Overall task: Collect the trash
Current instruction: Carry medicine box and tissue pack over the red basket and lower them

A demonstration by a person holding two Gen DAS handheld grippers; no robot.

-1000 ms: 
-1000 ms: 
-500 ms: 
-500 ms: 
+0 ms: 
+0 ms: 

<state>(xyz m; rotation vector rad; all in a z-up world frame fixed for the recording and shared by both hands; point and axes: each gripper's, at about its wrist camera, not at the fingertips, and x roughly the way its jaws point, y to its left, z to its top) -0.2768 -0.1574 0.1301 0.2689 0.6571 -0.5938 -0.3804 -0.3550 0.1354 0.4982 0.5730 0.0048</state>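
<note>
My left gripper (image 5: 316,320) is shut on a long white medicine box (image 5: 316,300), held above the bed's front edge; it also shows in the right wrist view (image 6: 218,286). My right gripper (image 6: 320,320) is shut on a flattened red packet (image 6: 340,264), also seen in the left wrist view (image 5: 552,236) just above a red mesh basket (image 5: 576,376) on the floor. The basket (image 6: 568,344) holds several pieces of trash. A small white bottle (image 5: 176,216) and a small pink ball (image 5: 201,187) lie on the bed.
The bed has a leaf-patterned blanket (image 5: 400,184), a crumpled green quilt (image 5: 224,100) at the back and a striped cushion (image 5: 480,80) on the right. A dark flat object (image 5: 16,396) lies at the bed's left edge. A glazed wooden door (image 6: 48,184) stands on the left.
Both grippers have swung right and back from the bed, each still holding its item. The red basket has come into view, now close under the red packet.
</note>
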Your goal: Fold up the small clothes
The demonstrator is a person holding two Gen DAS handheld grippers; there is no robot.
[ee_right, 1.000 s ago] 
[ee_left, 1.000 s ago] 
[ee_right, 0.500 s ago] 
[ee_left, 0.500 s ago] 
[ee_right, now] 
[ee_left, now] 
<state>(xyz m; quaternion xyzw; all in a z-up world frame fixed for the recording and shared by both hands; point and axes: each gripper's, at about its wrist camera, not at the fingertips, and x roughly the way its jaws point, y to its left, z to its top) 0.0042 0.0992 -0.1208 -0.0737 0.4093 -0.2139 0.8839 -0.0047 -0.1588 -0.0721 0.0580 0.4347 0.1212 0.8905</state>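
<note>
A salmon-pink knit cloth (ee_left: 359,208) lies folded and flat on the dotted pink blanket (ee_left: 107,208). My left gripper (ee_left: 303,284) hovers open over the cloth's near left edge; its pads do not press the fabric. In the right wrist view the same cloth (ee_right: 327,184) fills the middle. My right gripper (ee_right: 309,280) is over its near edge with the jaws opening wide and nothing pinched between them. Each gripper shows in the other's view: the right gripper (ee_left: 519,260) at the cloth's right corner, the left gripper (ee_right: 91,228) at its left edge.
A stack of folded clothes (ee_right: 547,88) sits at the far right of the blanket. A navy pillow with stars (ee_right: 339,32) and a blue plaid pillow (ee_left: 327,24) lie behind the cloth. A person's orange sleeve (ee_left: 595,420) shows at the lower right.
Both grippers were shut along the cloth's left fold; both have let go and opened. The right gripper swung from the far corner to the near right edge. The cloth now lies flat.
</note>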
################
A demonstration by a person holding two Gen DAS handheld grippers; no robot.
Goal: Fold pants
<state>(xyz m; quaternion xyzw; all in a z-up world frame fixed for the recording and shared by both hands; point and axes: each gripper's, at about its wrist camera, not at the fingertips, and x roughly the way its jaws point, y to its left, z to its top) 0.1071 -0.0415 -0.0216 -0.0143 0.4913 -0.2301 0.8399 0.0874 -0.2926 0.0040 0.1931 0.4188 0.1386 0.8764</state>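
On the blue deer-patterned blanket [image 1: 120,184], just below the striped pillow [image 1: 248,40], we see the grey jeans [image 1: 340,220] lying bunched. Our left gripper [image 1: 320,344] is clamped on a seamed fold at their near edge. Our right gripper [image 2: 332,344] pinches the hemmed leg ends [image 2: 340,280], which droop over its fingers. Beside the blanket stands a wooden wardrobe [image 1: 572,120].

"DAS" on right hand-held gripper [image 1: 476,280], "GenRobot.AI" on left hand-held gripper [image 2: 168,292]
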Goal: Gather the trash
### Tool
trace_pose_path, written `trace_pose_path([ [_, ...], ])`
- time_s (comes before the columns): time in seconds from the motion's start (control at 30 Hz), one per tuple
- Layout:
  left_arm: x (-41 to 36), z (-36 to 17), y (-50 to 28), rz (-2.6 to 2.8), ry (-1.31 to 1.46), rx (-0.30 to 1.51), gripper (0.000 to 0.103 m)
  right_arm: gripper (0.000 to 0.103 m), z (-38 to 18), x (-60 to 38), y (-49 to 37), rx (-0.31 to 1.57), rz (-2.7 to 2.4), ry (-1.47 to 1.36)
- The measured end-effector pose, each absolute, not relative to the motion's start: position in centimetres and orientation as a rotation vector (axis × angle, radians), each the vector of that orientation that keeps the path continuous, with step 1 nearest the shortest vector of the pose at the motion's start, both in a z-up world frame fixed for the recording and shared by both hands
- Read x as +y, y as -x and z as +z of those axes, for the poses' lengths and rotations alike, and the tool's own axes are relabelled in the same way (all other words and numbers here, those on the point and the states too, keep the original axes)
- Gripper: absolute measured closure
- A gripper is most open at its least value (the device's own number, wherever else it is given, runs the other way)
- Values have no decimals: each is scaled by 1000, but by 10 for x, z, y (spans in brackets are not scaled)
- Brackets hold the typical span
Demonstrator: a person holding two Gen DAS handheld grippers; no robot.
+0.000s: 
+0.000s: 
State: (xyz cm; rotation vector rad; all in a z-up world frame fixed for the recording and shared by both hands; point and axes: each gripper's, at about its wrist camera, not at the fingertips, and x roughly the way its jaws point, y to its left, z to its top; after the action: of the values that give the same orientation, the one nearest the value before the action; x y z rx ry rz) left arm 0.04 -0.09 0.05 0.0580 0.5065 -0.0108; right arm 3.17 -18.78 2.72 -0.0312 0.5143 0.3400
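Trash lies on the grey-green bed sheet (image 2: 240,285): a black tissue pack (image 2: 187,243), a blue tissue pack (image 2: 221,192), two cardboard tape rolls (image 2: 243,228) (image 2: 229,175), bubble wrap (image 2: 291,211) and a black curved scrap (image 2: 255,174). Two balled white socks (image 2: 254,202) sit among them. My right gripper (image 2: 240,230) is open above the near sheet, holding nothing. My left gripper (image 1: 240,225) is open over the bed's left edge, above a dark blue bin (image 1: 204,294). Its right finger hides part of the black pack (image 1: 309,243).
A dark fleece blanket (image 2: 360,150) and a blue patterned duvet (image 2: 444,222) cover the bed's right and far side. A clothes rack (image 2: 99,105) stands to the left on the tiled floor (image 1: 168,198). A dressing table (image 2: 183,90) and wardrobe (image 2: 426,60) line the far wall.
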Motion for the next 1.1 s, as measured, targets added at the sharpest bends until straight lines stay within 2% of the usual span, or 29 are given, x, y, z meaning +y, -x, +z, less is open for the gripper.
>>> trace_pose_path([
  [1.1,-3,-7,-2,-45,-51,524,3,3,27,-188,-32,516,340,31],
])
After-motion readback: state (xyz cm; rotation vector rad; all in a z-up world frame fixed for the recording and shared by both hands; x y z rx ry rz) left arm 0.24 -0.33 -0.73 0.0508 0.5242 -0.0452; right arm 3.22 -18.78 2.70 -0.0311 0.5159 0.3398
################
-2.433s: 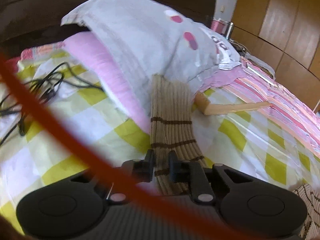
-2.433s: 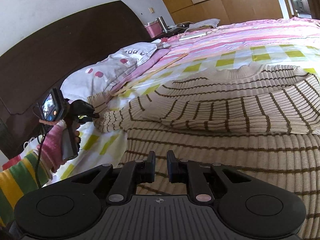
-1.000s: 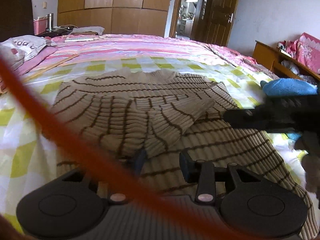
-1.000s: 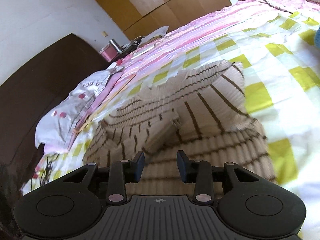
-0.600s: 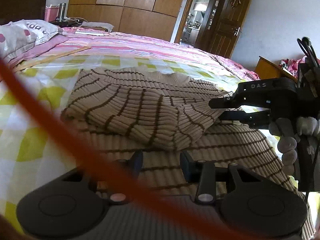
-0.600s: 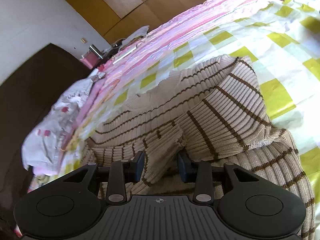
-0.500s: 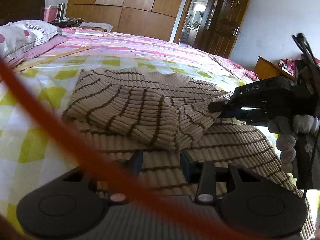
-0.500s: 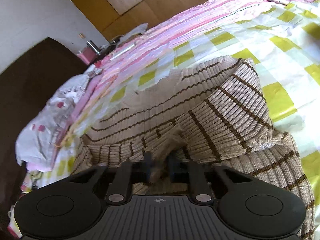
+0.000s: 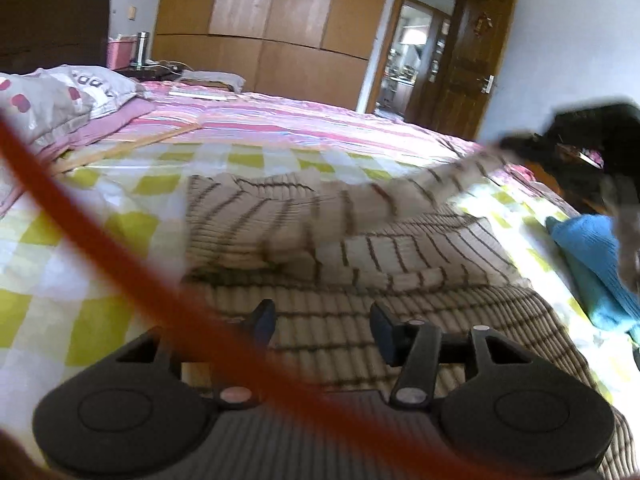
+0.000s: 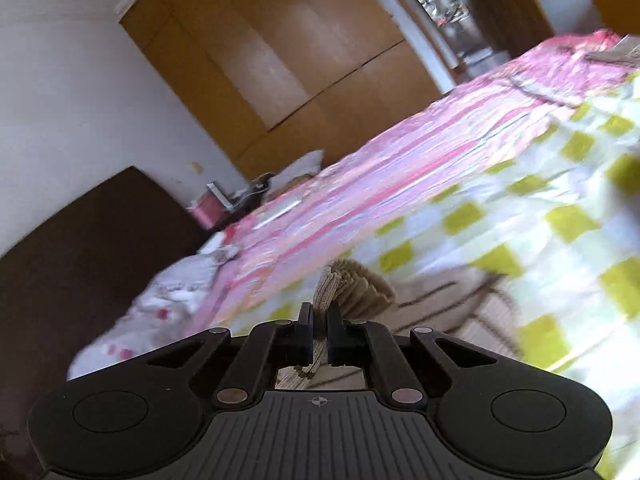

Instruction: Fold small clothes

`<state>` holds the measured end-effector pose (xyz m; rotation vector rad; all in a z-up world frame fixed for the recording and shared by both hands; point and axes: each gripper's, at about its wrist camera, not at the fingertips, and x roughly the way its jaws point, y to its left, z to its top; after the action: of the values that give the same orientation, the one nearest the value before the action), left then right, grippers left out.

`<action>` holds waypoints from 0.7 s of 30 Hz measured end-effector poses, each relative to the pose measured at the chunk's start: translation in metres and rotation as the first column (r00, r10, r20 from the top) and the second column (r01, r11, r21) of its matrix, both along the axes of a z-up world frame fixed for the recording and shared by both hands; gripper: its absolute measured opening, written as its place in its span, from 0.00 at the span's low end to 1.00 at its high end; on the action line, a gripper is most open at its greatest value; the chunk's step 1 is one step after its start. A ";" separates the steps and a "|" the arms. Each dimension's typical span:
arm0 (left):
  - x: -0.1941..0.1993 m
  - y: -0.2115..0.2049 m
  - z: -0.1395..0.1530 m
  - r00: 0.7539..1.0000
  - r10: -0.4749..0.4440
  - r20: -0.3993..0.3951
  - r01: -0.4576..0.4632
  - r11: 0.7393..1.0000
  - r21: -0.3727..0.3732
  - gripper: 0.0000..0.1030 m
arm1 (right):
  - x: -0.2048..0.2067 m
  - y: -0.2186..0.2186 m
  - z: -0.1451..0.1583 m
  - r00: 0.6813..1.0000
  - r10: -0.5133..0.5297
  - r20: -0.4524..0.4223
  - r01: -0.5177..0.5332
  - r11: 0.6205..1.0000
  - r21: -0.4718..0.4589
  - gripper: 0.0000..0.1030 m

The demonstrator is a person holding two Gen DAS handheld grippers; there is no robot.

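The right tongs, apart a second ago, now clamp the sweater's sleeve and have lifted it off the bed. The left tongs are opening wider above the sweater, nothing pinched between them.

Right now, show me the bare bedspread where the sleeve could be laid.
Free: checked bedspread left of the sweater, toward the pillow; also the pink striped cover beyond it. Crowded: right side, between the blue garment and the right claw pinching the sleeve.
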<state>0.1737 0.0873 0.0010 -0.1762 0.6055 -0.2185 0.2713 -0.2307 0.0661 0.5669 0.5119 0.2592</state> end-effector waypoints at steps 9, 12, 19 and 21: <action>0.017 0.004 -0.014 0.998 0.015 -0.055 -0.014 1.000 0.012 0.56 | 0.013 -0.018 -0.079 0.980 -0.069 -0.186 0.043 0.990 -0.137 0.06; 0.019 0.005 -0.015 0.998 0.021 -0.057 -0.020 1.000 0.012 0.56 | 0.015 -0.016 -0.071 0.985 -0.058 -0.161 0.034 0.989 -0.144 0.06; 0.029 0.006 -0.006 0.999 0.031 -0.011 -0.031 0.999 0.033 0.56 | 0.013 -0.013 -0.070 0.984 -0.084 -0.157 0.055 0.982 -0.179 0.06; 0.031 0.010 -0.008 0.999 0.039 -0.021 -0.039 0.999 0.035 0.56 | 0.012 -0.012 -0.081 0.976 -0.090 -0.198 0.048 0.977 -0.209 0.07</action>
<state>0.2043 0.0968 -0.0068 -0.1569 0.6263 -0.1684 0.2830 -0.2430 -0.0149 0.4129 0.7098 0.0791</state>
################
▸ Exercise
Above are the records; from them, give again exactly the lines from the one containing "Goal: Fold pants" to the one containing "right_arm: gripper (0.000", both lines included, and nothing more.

▸ Exercise answer
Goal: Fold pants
<state>(xyz m; quaternion xyzw; all in a z-up world frame fixed for the recording and shared by both hands; point and axes: each gripper's, at about its wrist camera, not at the fingertips, and x roughly the way its jaws point, y to its left, z to its top) 0.1071 -0.0415 -0.0216 -0.0143 0.4913 -0.2301 0.8399 0.0874 -0.2926 0.0040 0.1931 0.4188 0.1386 0.8764</state>
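On the blue deer-patterned blanket [image 1: 120,184], just below the striped pillow [image 1: 248,40], we see the grey jeans [image 1: 340,220] lying bunched. Our left gripper [image 1: 320,344] is clamped on a seamed fold at their near edge. Our right gripper [image 2: 332,344] pinches the hemmed leg ends [image 2: 340,280], which droop over its fingers. Beside the blanket stands a wooden wardrobe [image 1: 572,120].

"DAS" on right hand-held gripper [image 1: 476,280], "GenRobot.AI" on left hand-held gripper [image 2: 168,292]
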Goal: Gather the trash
### Tool
trace_pose_path, written `trace_pose_path([ [_, ...], ])`
- time_s (comes before the columns): time in seconds from the motion's start (control at 30 Hz), one per tuple
- Layout:
  left_arm: x (-41 to 36), z (-36 to 17), y (-50 to 28), rz (-2.6 to 2.8), ry (-1.31 to 1.46), rx (-0.30 to 1.51), gripper (0.000 to 0.103 m)
  right_arm: gripper (0.000 to 0.103 m), z (-38 to 18), x (-60 to 38), y (-49 to 37), rx (-0.31 to 1.57), rz (-2.7 to 2.4), ry (-1.47 to 1.36)

The response to this exercise is complete.